Action item:
Tally the lines of these entries that include "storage"; respond with only that tally.

Data shown:
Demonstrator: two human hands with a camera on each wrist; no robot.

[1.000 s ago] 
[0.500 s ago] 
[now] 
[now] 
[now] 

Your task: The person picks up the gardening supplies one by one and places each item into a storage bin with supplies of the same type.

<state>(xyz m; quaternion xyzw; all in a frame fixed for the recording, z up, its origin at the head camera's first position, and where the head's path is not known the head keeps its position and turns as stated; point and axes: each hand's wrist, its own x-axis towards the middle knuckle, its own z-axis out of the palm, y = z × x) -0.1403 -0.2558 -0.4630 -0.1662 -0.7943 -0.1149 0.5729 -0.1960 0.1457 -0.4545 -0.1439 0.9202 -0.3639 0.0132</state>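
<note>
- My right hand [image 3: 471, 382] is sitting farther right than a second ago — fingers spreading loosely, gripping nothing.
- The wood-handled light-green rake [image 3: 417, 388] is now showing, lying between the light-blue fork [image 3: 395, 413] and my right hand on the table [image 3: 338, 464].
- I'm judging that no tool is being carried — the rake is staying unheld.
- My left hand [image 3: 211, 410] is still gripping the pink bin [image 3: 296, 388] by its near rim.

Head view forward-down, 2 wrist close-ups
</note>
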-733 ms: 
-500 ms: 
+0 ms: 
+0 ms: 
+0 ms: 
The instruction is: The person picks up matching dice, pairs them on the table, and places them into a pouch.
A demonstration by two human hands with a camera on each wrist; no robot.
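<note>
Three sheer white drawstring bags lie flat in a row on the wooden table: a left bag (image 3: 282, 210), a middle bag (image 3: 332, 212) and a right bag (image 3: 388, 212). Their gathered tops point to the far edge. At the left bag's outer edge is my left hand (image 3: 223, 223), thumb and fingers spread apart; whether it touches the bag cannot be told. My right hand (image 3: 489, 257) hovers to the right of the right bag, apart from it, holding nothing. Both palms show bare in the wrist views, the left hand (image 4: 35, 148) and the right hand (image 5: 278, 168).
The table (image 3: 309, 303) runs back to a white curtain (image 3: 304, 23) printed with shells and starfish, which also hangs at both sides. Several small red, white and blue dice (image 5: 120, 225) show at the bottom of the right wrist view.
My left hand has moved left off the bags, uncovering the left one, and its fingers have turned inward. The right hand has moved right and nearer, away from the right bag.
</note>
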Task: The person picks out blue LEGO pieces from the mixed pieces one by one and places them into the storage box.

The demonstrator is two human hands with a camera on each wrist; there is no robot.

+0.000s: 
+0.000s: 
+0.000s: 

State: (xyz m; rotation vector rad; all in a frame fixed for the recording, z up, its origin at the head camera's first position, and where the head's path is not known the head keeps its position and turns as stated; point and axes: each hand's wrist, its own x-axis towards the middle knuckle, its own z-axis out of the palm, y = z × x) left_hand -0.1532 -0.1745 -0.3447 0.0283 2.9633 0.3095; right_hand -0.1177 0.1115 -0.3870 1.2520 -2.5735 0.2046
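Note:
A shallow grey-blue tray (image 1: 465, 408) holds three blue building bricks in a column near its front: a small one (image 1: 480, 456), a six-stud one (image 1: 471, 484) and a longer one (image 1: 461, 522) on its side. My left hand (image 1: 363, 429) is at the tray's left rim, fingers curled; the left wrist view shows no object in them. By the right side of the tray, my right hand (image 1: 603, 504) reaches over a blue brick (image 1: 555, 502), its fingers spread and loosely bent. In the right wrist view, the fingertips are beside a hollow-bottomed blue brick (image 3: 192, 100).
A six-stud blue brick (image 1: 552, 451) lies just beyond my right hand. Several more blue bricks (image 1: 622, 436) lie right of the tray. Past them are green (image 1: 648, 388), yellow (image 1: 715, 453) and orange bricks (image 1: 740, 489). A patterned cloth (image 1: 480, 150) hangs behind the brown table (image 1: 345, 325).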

Task solution:
2